Supplied data -
###

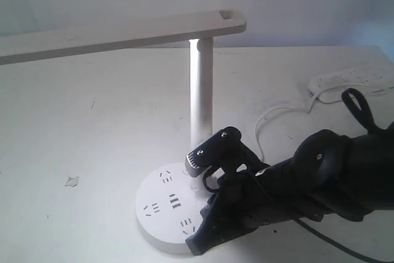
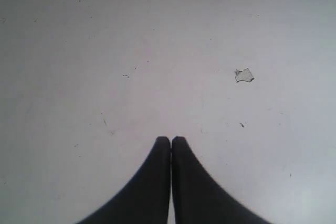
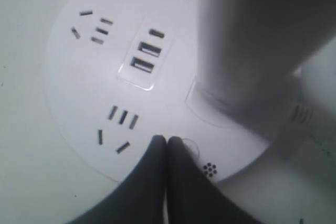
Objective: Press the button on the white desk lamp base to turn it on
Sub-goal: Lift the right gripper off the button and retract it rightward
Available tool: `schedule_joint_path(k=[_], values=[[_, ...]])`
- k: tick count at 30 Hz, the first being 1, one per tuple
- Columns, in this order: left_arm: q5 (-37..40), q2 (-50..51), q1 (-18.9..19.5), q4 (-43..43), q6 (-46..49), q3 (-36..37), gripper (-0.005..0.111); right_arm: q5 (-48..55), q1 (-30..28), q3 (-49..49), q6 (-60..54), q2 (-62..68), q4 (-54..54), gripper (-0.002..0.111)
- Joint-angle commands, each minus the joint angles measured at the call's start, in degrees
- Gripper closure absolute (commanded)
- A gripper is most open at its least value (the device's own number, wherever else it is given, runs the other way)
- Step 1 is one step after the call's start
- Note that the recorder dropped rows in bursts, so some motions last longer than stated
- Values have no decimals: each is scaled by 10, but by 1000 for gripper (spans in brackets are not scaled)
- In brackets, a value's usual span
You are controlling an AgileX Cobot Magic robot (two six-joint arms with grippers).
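Observation:
The white desk lamp base (image 1: 159, 218) (image 3: 73, 87) is a flat round disc with dark socket slots and USB ports (image 3: 145, 56). Its pole (image 1: 201, 90) rises to a long flat arm (image 1: 117, 34). The small round button (image 3: 192, 147) sits near the disc's edge beside a dotted grey mark (image 3: 210, 169). My right gripper (image 3: 167, 140) (image 1: 194, 246) is shut, its tips pressed down on the base. One finger overlaps the button's edge. My left gripper (image 2: 171, 139) is shut over bare table with nothing in it; the exterior view does not show it.
An oblong white power strip (image 1: 351, 79) lies at the back right, and a white cable (image 1: 271, 115) loops from it toward the lamp. A small paper scrap (image 1: 72, 181) (image 2: 244, 75) lies on the white table left of the base.

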Motion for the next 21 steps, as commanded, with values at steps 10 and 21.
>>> schedule_joint_path(k=[10, 21], values=[[4, -2, -2, -2, -1, 1, 107, -99, -1, 185, 7, -247, 50, 108], [4, -2, -2, -2, -1, 1, 107, -189, -1, 369, 59, -918, 33, 108]])
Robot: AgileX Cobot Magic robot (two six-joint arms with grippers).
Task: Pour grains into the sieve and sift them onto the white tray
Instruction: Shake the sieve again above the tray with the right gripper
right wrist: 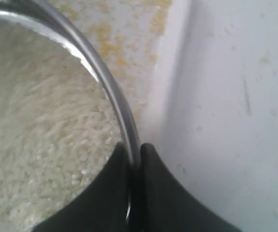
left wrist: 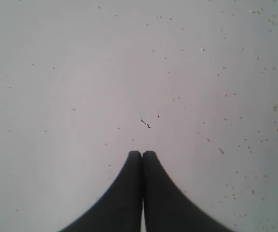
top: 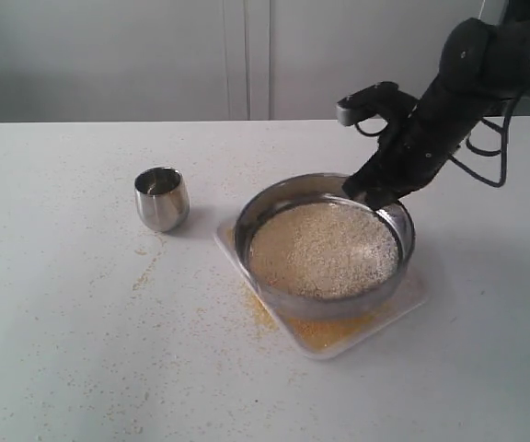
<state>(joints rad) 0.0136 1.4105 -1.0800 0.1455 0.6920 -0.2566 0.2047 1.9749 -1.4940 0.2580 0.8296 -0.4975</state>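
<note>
The round steel sieve (top: 389, 281) sits over the white tray (top: 410, 302), tilted a little. Pale beige grains (top: 325, 249) fill its mesh. Fine yellow meal (top: 325, 331) lies on the tray under and in front of it. My right gripper (top: 373, 197) is shut on the sieve's far right rim. In the right wrist view the rim (right wrist: 107, 79) runs between the two black fingers (right wrist: 158, 188), with grains (right wrist: 37, 140) on one side and the tray's edge (right wrist: 170, 72) on the other. My left gripper (left wrist: 142, 153) is shut with nothing in it, over bare table.
A small rounded steel cup (top: 162, 197) stands upright on the white table (top: 63, 322), left of the sieve. Scattered grains speckle the table around the tray and cup. A wall runs along the back.
</note>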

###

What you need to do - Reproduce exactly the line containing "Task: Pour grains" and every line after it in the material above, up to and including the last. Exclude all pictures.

Result of this task -
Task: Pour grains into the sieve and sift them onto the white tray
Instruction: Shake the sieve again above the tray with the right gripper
right wrist: 
left wrist: 
top: 
<state>(joints rad) 0.0136 1.4105 -1.0800 0.1455 0.6920 -0.2566 0.2047 1.9749 -1.4940 0.2580 0.8296 -0.4975</state>
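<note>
The round steel sieve (top: 389, 281) sits over the white tray (top: 410, 302), tilted a little. Pale beige grains (top: 325, 249) fill its mesh. Fine yellow meal (top: 325, 331) lies on the tray under and in front of it. My right gripper (top: 373, 197) is shut on the sieve's far right rim. In the right wrist view the rim (right wrist: 107, 79) runs between the two black fingers (right wrist: 158, 188), with grains (right wrist: 37, 140) on one side and the tray's edge (right wrist: 170, 72) on the other. My left gripper (left wrist: 142, 153) is shut with nothing in it, over bare table.
A small rounded steel cup (top: 162, 197) stands upright on the white table (top: 63, 322), left of the sieve. Scattered grains speckle the table around the tray and cup. A wall runs along the back.
</note>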

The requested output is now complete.